(Given data begins)
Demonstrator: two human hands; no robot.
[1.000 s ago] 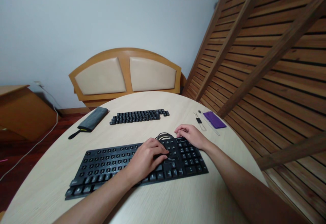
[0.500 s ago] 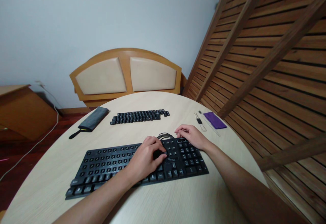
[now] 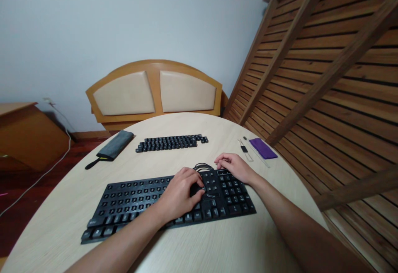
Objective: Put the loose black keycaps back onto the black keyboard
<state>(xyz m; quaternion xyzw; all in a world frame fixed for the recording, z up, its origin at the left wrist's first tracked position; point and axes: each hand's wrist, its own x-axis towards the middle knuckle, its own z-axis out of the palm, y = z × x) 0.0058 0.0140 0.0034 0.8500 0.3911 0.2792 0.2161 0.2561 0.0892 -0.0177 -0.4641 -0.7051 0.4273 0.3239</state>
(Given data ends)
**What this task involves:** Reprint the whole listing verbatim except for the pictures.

**Final answer:**
Demonstrator: two human hands; no robot.
[1.000 s ago] 
[0.500 s ago] 
[now] 
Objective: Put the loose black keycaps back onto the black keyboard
<state>(xyz m; quaternion xyzw; all in a world frame fixed for the recording, z up, its origin at the left wrist's first tracked position; point and axes: each hand's wrist, its own x-axis towards the middle knuckle, its own z-axis out of the palm, y = z × x) 0.0058 0.0140 0.0034 0.8500 0.3911 0.2792 0.2161 0.2561 0.0892 -0.0177 -0.4641 -0.7051 0.4273 0.3239</state>

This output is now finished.